Sdpa for owlvit #42136

Aravind-11 · 2025-11-10T23:38:23Z

What does this PR do?

Implements SDPA for OWL VIT.

Fixes #28103

Before submitting

Was this discussed/approved via a Github issue or the forum? Please add a link
to it if that's the case.
Did you make sure to update the documentation with your changes? Here are the
documentation guidelines, and
here are tips on formatting docstrings.
[] Did you write any new necessary tests?

Who can review?

@vasqu @younesbelkada

Aravind-11 · 2025-11-11T00:35:19Z

What does this PR do?

Implements SDPA for OWL VIT. Revamp of #28818

Fixes #28103

Before submitting

Was this discussed/approved via a Github issue or the forum? Please add a link
to it if that's the case.

Did you make sure to update the documentation with your changes? Here are the
documentation guidelines, and
here are tips on formatting docstrings.

[] Did you write any new necessary tests?

Who can review?

@vasqu @younesbelkada

I ran the RUN_SLOW=1 python -m pytest tests/models/owlvit/test_modeling_owlvit.py for the original owlvit implementation and it seemed to fail the same tests as my current implementation. I'm not sure how to infer from that.

vasqu

Sorry but I've got to be strict about this. We no longer implement separate classes for all the attention flavors but one unified one. I think ViT is a good example in this case, e.g. see https://github.com/huggingface/transformers/blob/main/src/transformers/models/vit/modeling_vit.py

Before changing this to these standards I won't take a proper look for now.

Aravind-11 · 2025-11-11T18:51:20Z

Sorry but I've got to be strict about this. We no longer implement separate classes for all the attention flavors but one unified one.
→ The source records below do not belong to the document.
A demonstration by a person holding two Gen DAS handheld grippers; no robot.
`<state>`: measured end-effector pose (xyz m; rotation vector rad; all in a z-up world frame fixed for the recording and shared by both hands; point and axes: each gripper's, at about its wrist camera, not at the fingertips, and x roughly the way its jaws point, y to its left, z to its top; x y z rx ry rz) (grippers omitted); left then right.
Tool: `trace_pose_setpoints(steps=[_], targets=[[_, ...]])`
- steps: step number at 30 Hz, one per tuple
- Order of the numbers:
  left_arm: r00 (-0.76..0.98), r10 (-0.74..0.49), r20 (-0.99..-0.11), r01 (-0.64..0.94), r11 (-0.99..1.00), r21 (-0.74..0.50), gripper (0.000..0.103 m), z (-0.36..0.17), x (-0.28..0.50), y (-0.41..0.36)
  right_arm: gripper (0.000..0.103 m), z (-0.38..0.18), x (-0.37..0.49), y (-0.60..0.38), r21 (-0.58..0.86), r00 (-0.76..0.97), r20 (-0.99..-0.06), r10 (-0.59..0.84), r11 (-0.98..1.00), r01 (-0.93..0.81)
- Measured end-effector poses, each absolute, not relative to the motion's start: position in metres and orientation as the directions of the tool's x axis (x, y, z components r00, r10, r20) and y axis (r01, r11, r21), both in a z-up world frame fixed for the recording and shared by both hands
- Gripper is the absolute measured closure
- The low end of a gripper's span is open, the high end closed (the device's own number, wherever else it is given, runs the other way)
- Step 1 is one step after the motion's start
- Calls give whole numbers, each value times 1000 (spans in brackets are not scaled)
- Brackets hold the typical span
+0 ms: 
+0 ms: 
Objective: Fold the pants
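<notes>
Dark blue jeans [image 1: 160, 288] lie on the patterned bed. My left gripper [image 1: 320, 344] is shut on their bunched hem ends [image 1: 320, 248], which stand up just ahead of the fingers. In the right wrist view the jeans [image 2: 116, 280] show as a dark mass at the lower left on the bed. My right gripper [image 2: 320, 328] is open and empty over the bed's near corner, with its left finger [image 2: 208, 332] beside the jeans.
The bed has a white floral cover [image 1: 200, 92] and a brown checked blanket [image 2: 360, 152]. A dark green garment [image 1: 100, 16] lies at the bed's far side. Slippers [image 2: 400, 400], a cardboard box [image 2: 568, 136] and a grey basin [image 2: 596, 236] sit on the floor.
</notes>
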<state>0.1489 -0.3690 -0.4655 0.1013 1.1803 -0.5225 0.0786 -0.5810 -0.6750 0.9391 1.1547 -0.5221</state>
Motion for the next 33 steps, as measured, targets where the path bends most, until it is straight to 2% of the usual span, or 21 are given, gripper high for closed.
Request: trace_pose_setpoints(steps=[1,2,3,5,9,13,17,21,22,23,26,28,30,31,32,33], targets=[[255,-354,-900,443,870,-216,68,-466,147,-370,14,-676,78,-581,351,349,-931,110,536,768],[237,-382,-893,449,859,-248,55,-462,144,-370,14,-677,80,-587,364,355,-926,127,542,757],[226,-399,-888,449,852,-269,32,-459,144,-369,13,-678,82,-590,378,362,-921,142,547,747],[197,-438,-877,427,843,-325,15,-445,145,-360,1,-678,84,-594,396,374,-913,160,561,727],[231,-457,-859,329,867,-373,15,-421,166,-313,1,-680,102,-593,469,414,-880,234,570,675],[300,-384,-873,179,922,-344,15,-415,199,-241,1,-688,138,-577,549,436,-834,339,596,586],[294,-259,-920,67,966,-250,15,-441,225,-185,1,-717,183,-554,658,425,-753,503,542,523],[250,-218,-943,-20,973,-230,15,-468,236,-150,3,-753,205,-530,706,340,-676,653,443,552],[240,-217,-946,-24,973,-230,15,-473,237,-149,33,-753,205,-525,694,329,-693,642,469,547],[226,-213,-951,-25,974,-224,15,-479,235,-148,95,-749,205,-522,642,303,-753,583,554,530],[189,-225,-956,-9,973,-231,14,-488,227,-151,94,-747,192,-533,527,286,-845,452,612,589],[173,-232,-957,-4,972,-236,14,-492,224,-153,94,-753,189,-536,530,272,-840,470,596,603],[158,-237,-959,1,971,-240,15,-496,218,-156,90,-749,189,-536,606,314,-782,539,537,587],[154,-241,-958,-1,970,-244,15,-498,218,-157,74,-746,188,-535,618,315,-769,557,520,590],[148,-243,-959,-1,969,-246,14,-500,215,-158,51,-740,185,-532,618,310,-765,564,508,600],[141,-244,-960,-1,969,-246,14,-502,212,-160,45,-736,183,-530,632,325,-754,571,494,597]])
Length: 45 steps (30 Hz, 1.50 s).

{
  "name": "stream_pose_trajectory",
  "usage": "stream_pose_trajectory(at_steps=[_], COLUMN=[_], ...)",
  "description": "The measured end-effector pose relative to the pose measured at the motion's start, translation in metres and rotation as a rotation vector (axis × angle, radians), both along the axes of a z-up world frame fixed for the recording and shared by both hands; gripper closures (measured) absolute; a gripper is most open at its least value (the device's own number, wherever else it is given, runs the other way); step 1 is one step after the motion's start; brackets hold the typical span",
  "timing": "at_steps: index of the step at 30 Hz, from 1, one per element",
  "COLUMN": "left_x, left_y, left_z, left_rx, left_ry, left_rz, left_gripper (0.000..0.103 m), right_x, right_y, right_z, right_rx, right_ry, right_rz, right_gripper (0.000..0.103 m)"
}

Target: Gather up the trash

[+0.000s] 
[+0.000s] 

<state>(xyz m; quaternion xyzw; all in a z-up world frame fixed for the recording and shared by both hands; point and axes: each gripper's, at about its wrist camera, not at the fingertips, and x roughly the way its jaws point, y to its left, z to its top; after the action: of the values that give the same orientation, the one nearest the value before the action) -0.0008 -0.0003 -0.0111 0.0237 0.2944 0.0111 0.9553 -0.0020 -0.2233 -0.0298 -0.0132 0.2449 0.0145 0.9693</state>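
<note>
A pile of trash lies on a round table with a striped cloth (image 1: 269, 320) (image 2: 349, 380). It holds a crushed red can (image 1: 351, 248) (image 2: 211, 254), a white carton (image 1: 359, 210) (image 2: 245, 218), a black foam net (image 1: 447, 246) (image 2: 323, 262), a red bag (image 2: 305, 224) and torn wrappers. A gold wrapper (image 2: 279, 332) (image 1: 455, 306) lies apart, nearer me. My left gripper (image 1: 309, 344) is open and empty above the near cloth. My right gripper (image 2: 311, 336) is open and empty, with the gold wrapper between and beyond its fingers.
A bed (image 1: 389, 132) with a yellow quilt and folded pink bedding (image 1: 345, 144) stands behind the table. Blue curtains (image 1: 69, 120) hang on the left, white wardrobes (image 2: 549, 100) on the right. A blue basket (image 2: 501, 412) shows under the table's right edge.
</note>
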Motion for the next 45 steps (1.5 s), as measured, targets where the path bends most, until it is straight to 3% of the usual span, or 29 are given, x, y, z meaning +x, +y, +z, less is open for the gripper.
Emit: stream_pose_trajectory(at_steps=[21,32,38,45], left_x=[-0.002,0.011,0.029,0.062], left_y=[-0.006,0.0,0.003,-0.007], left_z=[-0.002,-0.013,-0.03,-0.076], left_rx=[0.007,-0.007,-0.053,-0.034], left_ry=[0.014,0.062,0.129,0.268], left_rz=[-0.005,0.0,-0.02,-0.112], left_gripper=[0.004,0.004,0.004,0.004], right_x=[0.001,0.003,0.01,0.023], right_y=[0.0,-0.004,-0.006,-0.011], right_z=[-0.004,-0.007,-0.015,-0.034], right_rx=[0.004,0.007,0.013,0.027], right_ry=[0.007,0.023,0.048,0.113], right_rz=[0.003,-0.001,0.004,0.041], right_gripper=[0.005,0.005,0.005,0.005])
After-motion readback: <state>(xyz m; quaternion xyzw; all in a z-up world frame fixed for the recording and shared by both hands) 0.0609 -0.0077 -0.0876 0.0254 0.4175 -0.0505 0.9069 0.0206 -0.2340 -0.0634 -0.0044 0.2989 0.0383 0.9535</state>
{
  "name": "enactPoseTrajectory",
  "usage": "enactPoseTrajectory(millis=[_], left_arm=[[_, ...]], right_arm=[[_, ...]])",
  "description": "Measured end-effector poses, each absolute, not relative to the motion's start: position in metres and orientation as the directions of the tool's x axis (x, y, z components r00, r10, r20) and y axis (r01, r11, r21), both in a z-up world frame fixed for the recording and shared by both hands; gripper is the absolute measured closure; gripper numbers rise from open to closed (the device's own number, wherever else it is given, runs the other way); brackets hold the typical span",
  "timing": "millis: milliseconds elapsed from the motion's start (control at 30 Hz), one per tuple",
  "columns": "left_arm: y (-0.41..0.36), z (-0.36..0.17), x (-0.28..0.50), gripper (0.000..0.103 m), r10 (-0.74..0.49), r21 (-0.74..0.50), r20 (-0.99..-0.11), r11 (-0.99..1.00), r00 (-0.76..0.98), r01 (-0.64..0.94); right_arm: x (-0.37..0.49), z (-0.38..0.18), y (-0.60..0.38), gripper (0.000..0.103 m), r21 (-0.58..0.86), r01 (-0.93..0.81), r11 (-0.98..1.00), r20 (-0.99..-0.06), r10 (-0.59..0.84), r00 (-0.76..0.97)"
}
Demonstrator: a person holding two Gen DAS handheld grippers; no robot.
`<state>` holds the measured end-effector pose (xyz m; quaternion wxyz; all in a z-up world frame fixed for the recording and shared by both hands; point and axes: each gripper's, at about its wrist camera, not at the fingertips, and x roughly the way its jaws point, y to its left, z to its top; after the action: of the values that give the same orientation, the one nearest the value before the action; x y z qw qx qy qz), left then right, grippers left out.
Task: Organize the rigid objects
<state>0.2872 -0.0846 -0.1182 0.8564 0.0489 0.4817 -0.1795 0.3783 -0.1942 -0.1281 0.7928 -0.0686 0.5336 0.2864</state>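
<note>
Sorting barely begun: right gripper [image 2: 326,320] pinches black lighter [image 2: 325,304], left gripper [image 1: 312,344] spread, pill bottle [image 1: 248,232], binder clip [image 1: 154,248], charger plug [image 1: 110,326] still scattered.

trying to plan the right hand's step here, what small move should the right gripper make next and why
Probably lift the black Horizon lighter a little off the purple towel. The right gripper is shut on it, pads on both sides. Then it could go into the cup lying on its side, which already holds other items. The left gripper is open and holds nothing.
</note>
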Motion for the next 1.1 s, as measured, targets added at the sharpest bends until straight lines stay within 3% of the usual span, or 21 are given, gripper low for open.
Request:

I think ViT is a good example in this case, e.g. see https://github.com/huggingface/transformers/blob/main/src/transformers/models/vit/modeling_vit.py

Before changing this to these standards I won't take a proper look for now.

Got it. Thanks a lot!

Aravind-11 · 2025-11-12T06:42:48Z

Sorry but I've got to be strict about this. We no longer implement separate classes for all the attention flavors but one unified one. I think ViT is a good example in this case, e.g. see https://github.com/huggingface/transformers/blob/main/src/transformers/models/vit/modeling_vit.py

Before changing this to these standards I won't take a proper look for now.

I made similar changes as in the vit and removed the seperate sdpa class. Let me know what you think!

vasqu

Added some comments but in general it would be best to have a green CI before requesting a review. Atm, things are likely not working as expected

vasqu · 2025-11-12T12:43:42Z

src/transformers/models/owlvit/modeling_owlvit.py

-        causal_attention_mask = _create_4d_causal_attention_mask(
-            input_shape, hidden_states.dtype, device=hidden_states.device
+        # OWL-ViT uses a bidirectional (non-causal) encoder.
+        attention_mask = create_bidirectional_mask(
+            config=self.config,
+            input_embeds=hidden_states,
+            attention_mask=attention_mask,
        )
-        # expand attention_mask
-        if attention_mask is not None:
-            # [num_samples, seq_len] -> [num_samples, 1, tgt_seq_len, src_seq_len]
-            attention_mask = _prepare_4d_attention_mask(attention_mask, hidden_states.dtype)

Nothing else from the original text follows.